**What you need to do:** State how many lines below hold the word "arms". Give that number and no other text.

**Information supplied:**
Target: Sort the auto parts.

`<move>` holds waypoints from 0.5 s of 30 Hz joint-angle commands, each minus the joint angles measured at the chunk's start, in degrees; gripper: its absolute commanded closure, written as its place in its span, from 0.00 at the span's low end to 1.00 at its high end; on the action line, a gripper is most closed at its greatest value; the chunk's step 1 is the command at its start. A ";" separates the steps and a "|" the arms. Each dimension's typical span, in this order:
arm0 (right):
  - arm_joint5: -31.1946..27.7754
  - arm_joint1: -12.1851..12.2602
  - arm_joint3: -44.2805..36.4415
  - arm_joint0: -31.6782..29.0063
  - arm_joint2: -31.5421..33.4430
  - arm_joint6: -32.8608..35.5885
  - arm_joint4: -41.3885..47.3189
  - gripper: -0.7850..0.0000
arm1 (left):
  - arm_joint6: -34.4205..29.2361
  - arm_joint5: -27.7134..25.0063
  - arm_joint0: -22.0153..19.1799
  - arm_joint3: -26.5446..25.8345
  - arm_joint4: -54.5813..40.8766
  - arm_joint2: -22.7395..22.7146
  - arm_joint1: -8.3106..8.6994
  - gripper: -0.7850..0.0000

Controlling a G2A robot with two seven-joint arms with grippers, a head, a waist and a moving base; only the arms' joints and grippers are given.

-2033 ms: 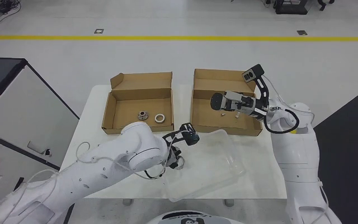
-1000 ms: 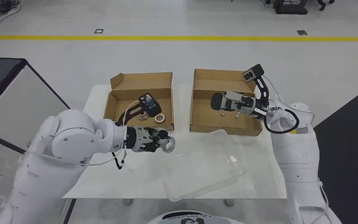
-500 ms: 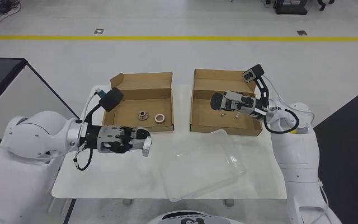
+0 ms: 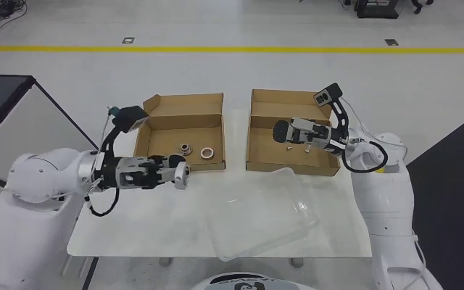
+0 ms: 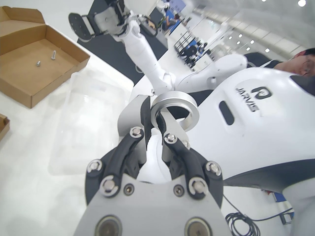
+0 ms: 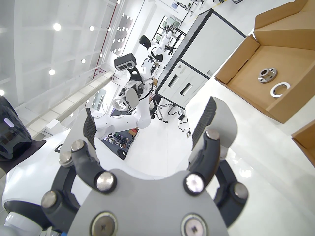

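Observation:
My left gripper [image 4: 180,175] hangs above the table just in front of the left cardboard box [image 4: 142,142], shut on a silver metal ring [image 5: 175,110] pinched at its rim. That box holds a flanged metal hub [image 4: 186,150] and a split ring [image 4: 207,153], also visible as the hub [image 6: 267,75] and split ring [image 6: 279,89]. My right gripper [image 4: 280,132] hovers open and empty over the right cardboard box [image 4: 330,165], where two small bolts [image 5: 38,63] lie on the floor. From its wrist view the right gripper [image 6: 150,114] stands wide open.
A clear plastic tray [image 4: 264,214] lies on the white table in front of the right box, near the front edge. A dark cabinet [image 4: 22,123] stands to the left of the table.
My left arm has swung from the clear tray to the left with the ring, then drawn closer to the left box. The right arm has stayed still.

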 commanded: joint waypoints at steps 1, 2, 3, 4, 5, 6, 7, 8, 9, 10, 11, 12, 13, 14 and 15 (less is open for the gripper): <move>0.00 0.00 0.00 0.00 0.00 0.00 0.00 0.00 | -0.11 0.24 0.47 1.10 -3.93 -0.93 -0.04 1.00; 0.00 0.00 0.00 0.00 0.00 0.00 0.00 0.00 | -0.59 0.12 0.62 1.47 -4.63 -1.53 -0.01 1.00; 0.00 0.00 0.00 0.00 0.00 0.00 0.00 0.00 | -0.75 0.16 0.85 1.84 -5.46 -1.84 -0.02 1.00; 0.00 0.00 0.00 0.00 0.00 0.00 0.00 0.00 | -0.95 0.44 1.23 2.33 -7.57 -2.21 -0.05 1.00; 0.00 0.00 0.00 0.00 0.00 0.00 0.00 0.00 | -1.84 0.35 1.37 2.56 -9.01 -2.80 -0.04 1.00; 0.00 0.00 0.00 0.00 0.00 0.00 0.00 0.00 | -2.80 0.37 1.61 2.96 -10.72 -3.34 -0.04 1.00; 0.00 0.00 0.00 0.00 0.00 0.00 0.00 0.00 | -3.56 0.56 1.86 3.43 -13.03 -3.85 -0.07 1.00; 0.00 0.00 0.00 0.00 0.00 0.00 0.00 0.00 | -4.62 0.56 2.04 3.78 -15.33 -4.40 -0.10 1.00; 0.00 0.00 0.00 0.00 0.00 0.00 0.00 0.00 | -5.78 0.89 2.31 4.28 -17.80 -4.85 -0.14 1.00; 0.00 0.00 0.00 0.00 0.00 0.00 0.00 0.00 | -6.85 1.17 2.49 4.79 -19.88 -5.42 -0.16 1.00; 0.00 0.00 0.00 0.00 0.00 0.00 0.00 0.00 | -8.03 1.51 2.70 5.17 -21.92 -5.85 -0.20 1.00; 0.00 0.00 0.00 0.00 0.00 0.00 0.00 0.00 | -9.32 1.72 2.87 5.57 -23.50 -6.31 -0.23 1.00; 0.00 0.00 0.00 0.00 0.00 0.00 0.00 0.00 | -10.43 1.57 3.01 5.92 -24.59 -6.82 -0.26 1.00; 0.00 0.00 0.00 0.00 0.00 0.00 0.00 0.00 | -11.45 1.86 3.32 6.27 -26.26 -6.97 -0.33 1.00; 0.00 0.00 0.00 0.00 0.00 0.00 0.00 0.00 | -12.35 2.23 3.54 6.63 -27.95 -7.10 -0.41 1.00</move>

**Exercise result:** 2